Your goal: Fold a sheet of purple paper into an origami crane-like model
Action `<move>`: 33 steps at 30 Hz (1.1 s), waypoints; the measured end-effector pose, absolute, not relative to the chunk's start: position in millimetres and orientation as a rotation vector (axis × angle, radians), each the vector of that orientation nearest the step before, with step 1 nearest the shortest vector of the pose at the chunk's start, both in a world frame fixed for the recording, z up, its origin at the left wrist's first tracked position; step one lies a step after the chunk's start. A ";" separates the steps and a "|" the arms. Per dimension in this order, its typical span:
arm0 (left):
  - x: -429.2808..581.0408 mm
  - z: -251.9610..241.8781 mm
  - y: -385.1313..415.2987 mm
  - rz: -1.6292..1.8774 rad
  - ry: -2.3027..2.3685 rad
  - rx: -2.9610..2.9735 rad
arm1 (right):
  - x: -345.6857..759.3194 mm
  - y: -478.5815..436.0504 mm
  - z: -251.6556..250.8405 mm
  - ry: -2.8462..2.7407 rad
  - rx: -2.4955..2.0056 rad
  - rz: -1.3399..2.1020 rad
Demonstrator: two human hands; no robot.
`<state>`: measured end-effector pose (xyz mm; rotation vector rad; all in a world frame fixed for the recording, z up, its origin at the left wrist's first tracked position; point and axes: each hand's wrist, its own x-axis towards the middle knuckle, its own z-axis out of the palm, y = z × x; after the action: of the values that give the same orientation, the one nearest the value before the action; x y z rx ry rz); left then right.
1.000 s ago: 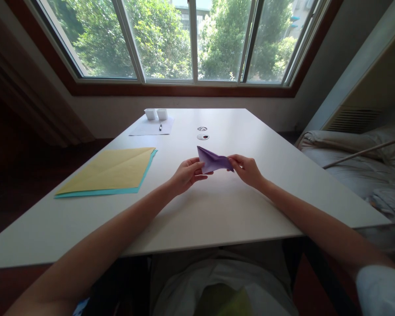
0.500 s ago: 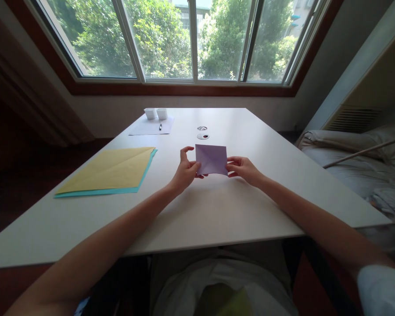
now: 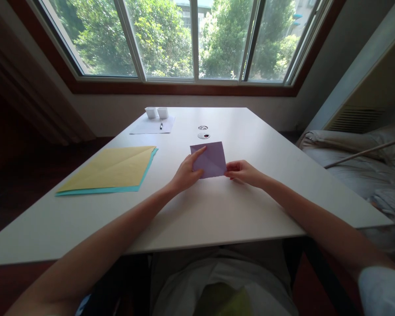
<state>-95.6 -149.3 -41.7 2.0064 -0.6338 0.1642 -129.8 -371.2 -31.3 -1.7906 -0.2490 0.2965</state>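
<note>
A purple paper square [image 3: 212, 159] lies on the white table [image 3: 217, 206] in front of me. My left hand [image 3: 186, 172] rests on its left part, index finger stretched out flat across the sheet, pressing it down. My right hand [image 3: 242, 171] pinches the paper's lower right corner between thumb and fingers.
A stack of yellow paper [image 3: 113, 168] over teal paper [image 3: 141, 181] lies to the left. At the far edge sit a white sheet [image 3: 151, 126] with a pen [image 3: 161, 126] and two small white cups [image 3: 156, 112]. Two round cable grommets [image 3: 203, 131] are beyond the purple paper. A bed stands right.
The purple paper was held up folded, then opened into a square and has come down flat onto the table. My left fingers moved onto its surface.
</note>
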 end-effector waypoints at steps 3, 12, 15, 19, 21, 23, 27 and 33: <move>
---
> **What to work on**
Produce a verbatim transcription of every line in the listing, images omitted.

> **Output for this exercise**
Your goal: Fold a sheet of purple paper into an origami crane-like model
Action `<move>`: 33 steps at 30 Hz (1.1 s), waypoints; the measured end-effector pose, absolute, not relative to the chunk's start: position in millimetres and orientation as a rotation vector (axis × angle, radians), each the vector of that orientation nearest the step before, with step 1 nearest the shortest vector of the pose at the chunk's start, both in a world frame fixed for the recording, z up, its origin at the left wrist's first tracked position; step one lies a step after the chunk's start. A ";" separates the steps and a "|" the arms. Per dimension in this order, its typical span:
arm0 (left):
  - x: -429.2808..581.0408 mm
  - z: -251.9610..241.8781 mm
  - y: -385.1313..415.2987 mm
  - rz: -1.6292..1.8774 rad
  - ry: -2.3027..2.3685 rad
  - rx: -2.9610..2.9735 rad
arm1 (right):
  - x: -345.6857..759.3194 mm
  - y: -478.5815..436.0504 mm
  - z: -251.6556..250.8405 mm
  - ry: -2.8462..2.7407 rad
  - rx: -2.4955..2.0056 rad
  - rz: -1.3399..2.1020 rad
Demonstrator: two human hands; no robot.
`<state>`: measured end-effector pose (xyz mm; rotation vector rad; all in a world frame fixed for the recording, z up, its origin at the left wrist's first tracked position; point and axes: each hand's wrist, its own x-axis towards the middle knuckle, its own z-axis out of the palm, y = z × x; after the action: of the values that give the same orientation, the one nearest the value before the action; x y z rx ry rz); left then right.
1.000 s ago: 
0.500 s ago: 
now: 
<state>-95.6 -149.3 -41.7 2.0064 -0.6338 0.1642 -129.8 -371.2 -31.3 -1.7906 -0.2490 0.2965</state>
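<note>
A purple paper square [image 3: 212, 159] lies on the white table [image 3: 217, 206] in front of me. My left hand [image 3: 186, 172] rests on its left part, index finger stretched out flat across the sheet, pressing it down. My right hand [image 3: 242, 171] pinches the paper's lower right corner between thumb and fingers.
A stack of yellow paper [image 3: 113, 168] over teal paper [image 3: 141, 181] lies to the left. At the far edge sit a white sheet [image 3: 151, 126] with a pen [image 3: 161, 126] and two small white cups [image 3: 156, 112]. Two round cable grommets [image 3: 203, 131] are beyond the purple paper. A bed stands right.
The purple paper was held up folded, then opened into a square and has come down flat onto the table. My left fingers moved onto its surface.
</note>
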 end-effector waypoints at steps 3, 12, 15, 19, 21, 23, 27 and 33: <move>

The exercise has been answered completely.